= What you need to do =
Find all lines in the listing that include the word "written", then copy them.

= Exercise materials =
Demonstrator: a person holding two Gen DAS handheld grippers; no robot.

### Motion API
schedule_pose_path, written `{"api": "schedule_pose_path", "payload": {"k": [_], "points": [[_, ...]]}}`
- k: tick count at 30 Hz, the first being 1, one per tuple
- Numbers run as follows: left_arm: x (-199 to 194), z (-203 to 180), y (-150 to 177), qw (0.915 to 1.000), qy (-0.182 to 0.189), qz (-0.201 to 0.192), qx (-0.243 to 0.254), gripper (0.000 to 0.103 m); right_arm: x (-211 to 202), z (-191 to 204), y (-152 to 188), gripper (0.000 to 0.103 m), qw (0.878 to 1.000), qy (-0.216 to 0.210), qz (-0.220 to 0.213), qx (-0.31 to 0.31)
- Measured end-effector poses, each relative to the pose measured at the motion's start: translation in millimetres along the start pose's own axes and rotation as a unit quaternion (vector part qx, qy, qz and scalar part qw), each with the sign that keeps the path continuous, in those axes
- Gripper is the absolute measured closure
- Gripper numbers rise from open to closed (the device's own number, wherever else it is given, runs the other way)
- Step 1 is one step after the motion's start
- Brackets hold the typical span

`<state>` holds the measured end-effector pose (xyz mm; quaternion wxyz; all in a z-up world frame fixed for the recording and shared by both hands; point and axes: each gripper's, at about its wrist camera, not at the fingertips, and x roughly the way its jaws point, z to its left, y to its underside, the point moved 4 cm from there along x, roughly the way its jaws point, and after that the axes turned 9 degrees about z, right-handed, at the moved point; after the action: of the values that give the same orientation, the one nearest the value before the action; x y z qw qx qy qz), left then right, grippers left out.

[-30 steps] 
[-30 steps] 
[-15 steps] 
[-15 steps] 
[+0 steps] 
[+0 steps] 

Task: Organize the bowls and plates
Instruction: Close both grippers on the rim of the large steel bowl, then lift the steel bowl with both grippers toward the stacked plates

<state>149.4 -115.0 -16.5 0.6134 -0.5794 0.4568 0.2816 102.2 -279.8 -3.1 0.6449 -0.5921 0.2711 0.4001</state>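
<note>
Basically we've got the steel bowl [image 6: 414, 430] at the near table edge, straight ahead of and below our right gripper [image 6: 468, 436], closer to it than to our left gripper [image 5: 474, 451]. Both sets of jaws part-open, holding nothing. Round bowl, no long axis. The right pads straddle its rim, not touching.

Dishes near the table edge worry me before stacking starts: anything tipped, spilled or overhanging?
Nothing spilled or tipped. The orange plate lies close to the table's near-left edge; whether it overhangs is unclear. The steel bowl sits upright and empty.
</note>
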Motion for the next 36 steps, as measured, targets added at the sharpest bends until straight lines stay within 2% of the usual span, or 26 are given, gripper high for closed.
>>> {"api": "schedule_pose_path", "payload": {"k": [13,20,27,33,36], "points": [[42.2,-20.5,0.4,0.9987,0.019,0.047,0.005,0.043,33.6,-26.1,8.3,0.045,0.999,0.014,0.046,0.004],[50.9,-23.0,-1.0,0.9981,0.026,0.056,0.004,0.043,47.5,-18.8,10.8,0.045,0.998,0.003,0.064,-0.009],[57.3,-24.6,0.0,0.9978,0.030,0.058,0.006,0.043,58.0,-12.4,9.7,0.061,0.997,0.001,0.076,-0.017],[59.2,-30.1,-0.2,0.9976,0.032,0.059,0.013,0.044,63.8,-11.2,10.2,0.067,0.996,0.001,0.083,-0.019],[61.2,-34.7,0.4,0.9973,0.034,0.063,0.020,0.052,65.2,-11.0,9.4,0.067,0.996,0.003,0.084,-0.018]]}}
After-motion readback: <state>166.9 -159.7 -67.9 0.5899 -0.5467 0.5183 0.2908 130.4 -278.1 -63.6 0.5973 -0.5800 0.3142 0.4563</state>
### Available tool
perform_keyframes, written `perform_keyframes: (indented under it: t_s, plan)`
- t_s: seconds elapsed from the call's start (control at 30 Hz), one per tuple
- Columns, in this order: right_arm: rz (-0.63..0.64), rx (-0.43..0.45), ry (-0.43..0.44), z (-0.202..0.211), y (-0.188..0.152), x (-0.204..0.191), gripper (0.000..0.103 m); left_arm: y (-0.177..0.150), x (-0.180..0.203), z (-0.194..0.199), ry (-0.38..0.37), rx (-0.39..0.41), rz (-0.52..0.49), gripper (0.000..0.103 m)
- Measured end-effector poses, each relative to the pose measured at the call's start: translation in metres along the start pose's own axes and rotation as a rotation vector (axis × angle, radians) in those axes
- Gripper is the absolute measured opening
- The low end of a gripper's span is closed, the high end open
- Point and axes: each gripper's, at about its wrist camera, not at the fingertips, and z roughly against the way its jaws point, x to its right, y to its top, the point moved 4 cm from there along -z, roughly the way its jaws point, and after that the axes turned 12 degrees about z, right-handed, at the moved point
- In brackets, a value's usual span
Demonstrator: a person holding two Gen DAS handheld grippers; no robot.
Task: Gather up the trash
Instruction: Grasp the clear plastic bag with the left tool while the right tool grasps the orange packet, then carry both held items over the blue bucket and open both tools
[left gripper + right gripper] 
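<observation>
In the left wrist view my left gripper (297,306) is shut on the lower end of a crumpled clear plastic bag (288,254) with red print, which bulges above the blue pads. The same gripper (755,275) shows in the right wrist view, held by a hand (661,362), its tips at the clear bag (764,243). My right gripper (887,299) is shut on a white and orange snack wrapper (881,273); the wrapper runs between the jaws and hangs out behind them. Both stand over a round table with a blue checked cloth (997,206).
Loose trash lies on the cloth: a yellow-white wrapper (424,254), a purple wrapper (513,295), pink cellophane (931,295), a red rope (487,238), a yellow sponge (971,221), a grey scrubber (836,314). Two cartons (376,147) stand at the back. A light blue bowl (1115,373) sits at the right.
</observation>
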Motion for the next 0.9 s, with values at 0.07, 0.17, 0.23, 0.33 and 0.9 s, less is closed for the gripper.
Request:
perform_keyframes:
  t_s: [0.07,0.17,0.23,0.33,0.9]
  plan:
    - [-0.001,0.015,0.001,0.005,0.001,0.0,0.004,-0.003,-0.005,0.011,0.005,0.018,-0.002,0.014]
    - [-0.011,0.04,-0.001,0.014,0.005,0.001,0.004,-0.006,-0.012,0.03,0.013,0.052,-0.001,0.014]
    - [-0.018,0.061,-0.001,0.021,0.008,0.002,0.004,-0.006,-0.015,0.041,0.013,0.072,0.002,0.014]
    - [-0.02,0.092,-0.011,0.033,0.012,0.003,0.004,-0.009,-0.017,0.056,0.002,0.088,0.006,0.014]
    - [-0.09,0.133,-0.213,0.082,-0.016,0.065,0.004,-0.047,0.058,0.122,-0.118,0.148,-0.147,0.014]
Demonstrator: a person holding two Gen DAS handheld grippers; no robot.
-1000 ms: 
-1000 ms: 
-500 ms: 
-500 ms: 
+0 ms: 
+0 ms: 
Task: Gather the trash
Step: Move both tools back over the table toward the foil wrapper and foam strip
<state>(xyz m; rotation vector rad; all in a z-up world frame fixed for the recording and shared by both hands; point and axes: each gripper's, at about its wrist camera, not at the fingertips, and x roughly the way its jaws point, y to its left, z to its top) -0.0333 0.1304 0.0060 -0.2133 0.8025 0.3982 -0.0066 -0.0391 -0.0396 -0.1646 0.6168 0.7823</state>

= Result of this exercise =
schedule_pose_path, written `{"api": "schedule_pose_path", "payload": {"k": [_], "points": [[_, ...]]}}`
perform_keyframes, written `perform_keyframes: (indented under it: t_s, plan)`

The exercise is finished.